The paradox of the Italian judicial system is that in practice one is presumed guilty before going to trial and innocent after conviction! When a person is first arrested, he can be held in prison until his trial if he is considered particularly dangerous, if it is believed that he will continue to commit criminal acts, or if it is feared that he will be able to tamper with evidence. This is called "preventive incarceration" and it has been the undoing of many an innocent soul and was the cause of a number illustrious suicides during the Clean Hands trials. By contrast, once a person has been convicted, the sentence is not considered final until the accused has exhausted all of his possibilities of appeal. Cuntrera had been convicted to 21 years in prison during his first trial. That conviction was confirmed to the letter by a court of appeals. However, during the interim in which the supreme court, or Cassazione, was making its decision, Cuntrera was a free man.

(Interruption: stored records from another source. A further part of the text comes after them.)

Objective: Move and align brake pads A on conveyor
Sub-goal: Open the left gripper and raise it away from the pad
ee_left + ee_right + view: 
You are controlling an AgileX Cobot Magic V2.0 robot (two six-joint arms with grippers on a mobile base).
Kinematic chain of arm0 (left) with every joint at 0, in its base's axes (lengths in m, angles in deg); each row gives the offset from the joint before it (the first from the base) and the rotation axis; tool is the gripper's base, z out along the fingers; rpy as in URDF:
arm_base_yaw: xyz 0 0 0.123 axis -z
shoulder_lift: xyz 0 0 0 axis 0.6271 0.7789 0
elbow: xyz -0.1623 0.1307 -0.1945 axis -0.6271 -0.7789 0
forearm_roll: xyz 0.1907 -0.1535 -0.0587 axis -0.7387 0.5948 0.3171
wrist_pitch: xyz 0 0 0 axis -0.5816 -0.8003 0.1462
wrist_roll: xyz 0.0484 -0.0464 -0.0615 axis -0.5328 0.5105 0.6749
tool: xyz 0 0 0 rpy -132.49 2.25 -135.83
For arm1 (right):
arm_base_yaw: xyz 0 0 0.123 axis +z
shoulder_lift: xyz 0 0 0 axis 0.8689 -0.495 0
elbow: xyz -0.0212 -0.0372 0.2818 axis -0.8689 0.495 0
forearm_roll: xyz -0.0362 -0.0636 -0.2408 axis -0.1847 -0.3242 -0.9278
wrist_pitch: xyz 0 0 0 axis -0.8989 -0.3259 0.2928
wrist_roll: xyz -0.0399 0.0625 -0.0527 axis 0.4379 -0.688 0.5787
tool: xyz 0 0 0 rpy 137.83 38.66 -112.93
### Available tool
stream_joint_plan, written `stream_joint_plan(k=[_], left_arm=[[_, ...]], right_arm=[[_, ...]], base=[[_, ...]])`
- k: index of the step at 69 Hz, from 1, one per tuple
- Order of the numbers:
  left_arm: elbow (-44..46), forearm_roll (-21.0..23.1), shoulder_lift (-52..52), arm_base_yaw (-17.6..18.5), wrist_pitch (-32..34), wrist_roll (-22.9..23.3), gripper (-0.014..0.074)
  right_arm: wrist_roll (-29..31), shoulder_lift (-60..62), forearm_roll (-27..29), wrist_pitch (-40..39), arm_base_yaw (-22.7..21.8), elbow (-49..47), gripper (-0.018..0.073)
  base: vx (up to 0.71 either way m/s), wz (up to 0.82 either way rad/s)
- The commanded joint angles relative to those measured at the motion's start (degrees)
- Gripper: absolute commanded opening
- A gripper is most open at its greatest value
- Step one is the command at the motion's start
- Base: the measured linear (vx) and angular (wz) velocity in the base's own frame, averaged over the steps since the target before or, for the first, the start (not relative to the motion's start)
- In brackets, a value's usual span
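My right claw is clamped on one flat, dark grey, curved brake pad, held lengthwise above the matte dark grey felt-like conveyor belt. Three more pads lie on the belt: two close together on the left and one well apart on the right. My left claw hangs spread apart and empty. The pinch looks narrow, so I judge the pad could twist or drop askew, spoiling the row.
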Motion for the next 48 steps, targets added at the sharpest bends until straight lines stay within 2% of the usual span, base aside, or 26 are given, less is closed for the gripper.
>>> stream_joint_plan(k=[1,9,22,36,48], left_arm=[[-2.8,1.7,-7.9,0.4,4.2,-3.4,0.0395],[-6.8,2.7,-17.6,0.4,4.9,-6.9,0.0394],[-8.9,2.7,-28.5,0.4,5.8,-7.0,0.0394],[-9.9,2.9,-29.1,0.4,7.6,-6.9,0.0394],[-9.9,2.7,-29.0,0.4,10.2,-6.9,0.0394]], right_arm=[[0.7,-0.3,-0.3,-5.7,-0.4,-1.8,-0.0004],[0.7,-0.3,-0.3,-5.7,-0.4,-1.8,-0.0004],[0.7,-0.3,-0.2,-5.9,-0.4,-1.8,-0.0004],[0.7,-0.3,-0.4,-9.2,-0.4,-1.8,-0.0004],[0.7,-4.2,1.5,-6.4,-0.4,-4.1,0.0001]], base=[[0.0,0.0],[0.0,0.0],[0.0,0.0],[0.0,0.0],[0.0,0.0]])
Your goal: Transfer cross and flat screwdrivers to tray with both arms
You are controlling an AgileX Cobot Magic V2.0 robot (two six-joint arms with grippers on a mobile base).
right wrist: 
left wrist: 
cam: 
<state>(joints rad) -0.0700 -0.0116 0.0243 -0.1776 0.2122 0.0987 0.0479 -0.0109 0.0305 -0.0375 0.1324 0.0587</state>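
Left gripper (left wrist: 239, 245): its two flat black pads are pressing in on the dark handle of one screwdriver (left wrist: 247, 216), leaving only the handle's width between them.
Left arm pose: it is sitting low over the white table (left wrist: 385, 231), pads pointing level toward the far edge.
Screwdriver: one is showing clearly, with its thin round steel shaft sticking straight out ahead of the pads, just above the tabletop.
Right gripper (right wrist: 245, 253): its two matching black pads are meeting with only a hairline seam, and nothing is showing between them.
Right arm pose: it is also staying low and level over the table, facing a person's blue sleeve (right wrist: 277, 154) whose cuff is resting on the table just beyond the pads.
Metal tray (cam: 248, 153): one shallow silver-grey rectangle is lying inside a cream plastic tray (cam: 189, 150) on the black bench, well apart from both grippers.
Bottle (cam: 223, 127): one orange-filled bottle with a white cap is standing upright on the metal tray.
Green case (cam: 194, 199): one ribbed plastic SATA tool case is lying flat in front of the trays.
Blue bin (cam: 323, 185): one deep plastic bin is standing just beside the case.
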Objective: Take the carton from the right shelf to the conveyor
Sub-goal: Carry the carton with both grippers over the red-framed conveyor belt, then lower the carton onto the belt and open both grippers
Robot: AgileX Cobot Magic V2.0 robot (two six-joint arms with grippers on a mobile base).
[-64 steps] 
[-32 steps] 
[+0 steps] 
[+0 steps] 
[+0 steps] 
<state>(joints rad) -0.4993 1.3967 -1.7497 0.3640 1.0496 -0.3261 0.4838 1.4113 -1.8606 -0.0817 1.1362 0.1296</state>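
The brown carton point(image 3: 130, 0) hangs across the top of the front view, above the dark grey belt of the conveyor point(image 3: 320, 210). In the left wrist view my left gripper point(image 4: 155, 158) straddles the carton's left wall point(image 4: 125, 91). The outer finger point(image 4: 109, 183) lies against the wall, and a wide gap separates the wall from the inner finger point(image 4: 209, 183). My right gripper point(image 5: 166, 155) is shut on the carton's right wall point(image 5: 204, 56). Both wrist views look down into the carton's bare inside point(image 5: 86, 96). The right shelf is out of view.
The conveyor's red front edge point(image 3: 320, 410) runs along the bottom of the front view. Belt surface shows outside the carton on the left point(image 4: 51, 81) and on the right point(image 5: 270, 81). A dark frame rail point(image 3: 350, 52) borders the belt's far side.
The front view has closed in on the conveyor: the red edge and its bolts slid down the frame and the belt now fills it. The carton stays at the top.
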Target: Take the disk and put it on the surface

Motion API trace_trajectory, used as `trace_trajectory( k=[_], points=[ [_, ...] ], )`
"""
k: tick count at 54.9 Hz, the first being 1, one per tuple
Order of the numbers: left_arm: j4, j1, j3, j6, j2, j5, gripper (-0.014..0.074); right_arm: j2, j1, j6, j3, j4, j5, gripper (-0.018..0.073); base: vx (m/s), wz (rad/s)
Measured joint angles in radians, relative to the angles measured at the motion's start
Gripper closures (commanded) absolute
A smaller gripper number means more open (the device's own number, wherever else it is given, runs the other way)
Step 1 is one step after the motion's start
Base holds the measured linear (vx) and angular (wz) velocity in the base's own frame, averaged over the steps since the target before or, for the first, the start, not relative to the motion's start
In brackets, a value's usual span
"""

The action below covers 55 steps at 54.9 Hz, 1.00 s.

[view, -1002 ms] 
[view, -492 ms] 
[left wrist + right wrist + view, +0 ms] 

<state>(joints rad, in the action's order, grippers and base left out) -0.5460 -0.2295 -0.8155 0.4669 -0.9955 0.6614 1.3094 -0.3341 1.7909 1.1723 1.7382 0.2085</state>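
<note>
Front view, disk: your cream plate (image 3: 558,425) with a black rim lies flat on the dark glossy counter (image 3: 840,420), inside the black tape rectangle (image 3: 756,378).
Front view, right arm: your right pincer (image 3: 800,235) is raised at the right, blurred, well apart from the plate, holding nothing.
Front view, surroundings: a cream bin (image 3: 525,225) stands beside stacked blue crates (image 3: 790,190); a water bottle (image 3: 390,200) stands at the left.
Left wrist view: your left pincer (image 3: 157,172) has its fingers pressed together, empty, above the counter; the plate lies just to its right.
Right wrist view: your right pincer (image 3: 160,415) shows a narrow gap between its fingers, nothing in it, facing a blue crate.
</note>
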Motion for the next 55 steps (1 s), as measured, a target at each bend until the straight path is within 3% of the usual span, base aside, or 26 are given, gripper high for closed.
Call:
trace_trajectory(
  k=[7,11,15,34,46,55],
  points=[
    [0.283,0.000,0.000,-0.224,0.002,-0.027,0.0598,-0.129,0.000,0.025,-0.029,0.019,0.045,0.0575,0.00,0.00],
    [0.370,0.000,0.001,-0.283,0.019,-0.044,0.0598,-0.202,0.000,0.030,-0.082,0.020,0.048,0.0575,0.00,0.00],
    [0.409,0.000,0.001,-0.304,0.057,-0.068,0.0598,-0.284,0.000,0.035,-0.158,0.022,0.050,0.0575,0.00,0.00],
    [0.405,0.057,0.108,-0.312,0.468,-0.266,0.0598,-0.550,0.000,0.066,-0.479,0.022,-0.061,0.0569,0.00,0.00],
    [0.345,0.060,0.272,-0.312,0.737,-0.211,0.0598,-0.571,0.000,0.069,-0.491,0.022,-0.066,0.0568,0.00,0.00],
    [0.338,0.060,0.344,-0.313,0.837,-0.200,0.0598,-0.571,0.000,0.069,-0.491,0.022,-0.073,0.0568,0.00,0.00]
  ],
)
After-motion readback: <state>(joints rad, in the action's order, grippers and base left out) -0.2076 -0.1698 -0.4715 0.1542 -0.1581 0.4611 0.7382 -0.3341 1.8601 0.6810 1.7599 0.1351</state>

Italy may be the only country in the world where sentences are executed only after the last appeal which often takes as long as ten years. Is it any wonder that in 1995, 90 percent of those condemned with a definitive sentence became fugitives before they could be imprisoned? Out of 68 criminals condemned to irrevocable sentences, only 5 ended up in prison. The other 9 out of 10 flew the coop.

In a country where those who go to prison are suspects who are often innocent and where those who remain free are criminals who have been convicted and sentenced three times, it is hard to understand why the Senate was so obsessed with abolishing life sentences, since most of the hardened criminals who might deserve them don’t serve any of their sentences anyway. It may indeed be unenlightened for any modern democracy to extinguish the lives of its own citizens whatever their offense may be, but it is hardly a moral achievement to have laws on the books which presume the culpability and imprison the innocent and allow the guilty and condemned to escape thereby making a mockery of any sense of justice or civilization.